I read through this Shermer "Skeptic" article twice. This guy suffers from a
severe lack of knowledge and imagination. The gist of the article is that
the power of cell phone radiation is too low to break the electron bonds of
the organic molecules of the head, so holding a cell phone at your head
cannot cause damage. "The cell phone generated radiation of less tahn 0.001
kJ/mole . . . 240,000 weaker than green light!" And he says even if you
increase the signal strength the photons cannot break bonds.

Yeah, okay. First of all, that radiation is penetrating. If it were not, the
cell phone signal would not reach the cell tower.

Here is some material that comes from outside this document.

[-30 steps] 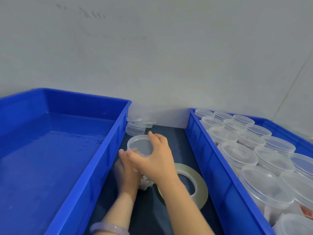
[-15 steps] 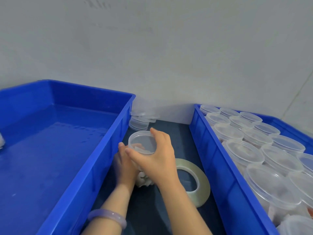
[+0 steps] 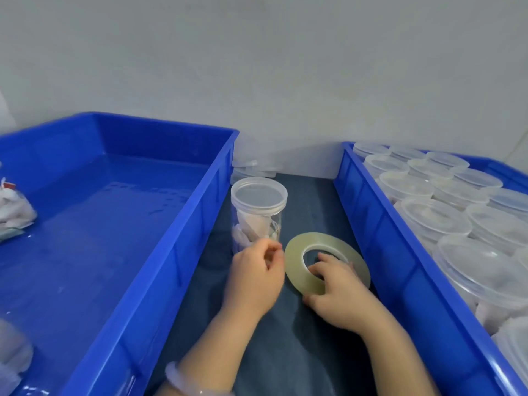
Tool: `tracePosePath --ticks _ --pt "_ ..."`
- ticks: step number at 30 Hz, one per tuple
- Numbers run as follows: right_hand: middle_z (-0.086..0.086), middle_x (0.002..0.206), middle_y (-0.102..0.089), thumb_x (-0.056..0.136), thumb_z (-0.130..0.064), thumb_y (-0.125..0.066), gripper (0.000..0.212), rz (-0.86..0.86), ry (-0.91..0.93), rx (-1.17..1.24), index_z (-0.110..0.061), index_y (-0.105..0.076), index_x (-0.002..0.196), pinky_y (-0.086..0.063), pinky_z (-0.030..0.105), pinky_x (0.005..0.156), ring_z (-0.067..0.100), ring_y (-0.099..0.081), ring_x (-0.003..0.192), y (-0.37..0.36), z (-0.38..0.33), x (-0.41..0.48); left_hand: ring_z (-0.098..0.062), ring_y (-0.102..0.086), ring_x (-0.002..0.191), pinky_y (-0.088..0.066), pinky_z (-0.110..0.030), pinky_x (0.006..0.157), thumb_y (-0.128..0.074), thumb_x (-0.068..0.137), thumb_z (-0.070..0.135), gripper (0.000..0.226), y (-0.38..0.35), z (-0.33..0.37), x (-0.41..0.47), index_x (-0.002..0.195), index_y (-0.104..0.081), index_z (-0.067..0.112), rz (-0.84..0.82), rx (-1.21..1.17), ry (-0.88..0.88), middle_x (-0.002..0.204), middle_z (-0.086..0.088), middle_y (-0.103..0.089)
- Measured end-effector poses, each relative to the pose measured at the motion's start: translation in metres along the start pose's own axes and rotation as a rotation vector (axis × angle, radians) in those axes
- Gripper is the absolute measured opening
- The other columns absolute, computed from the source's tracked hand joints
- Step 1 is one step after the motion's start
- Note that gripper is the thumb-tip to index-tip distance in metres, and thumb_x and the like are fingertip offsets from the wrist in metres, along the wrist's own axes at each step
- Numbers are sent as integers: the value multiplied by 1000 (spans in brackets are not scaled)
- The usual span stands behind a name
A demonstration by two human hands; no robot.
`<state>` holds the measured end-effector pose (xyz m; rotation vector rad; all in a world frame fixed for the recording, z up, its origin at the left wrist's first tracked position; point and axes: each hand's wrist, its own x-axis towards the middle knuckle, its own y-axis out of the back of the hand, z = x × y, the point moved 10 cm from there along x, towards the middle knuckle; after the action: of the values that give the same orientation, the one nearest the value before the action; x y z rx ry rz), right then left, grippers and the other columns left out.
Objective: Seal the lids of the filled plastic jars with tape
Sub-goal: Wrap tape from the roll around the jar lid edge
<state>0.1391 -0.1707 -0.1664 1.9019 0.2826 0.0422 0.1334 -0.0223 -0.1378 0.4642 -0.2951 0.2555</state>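
Note:
A clear plastic jar (image 3: 257, 221) with white packets inside stands upright on the dark mat (image 3: 285, 352) between two blue bins, its clear lid (image 3: 258, 195) on. No hand touches it. Just right of it a roll of clear tape (image 3: 295, 265) lies flat. My right hand (image 3: 340, 292) grips the roll, fingers in its centre hole and thumb at the near outer rim. My left hand (image 3: 254, 277) is blurred, its curled thumb and fingertips pinching at the roll's left rim. Whether a loose tape end is between them cannot be made out.
The left blue bin (image 3: 183, 235) holds white packets (image 3: 14, 210) at its far left and a blurred jar (image 3: 11, 358) at the near corner. Several lidded jars (image 3: 423, 215) fill the right blue bin (image 3: 368, 212). Spare lids (image 3: 251, 167) are stacked by the wall.
Both hands have let go of the jar and dropped toward me onto the tape roll. The jar now stands alone. The camera has tilted, showing more of the left bin.

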Motion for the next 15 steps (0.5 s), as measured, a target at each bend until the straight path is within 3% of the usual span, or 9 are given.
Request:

Some of those photons are
heating the skin and brain tissue. For that matter, the cell phone produces
1 or 2 watts of waste heat, and that alone might be a problem. When you hold
a cell phone next to your skin for hours a day, as some people do, you are
heating and irradiating a small area. I do not know if this causes damage,
but if it does, I doubt that would surprise any biologist.

I have seen anecdotal reports of people in construction and other field
operations who pressed cell phones to their heads for several hours a day,
over several years, and developed cancer right where the cell phone was
placed. This kind of anecdotal evidence does not prove a connection in
epidemiology, but it is suggestive, and you would be a fool to ignore it.

Suppose I proposed taping a 2-watt joule heater to Mr. Shermer's head, for
several hours a day over several years. Would he be sanguine about the
effects of heating the tissue for such a long periods? How could he know
that will not cause damage? No one has done that kind of test, so no one can
say what effect it might have. No one has done that test because portable
2-watt heaters that you hold next to your skin and brain for several months
a year did not exist until recently, and because that is damn foolish thing
to do.

Millions of people hold cell phones near their heads, and most suffer no
damage, so obviously if there is an effect is it small. Perhaps it only
triggers problems in people with a genetic disposition to cancer in the
first place. Many carcinogens are like that. Anyway, it is foolish to
perform uncontrolled tests of this nature. There are simple ways to avoid
holding the cell phone near your head for hours at a time, and anyone who
needs to talk that much should use them.

Shermer has been a frequent critic of cold fusion. He has never offered any
technical reasons to doubt the results, and I doubt that he knows anything
about the experiments. I expect that if he were to come up with reasons they
would be as shallow and misinformed as these comments about cell phones.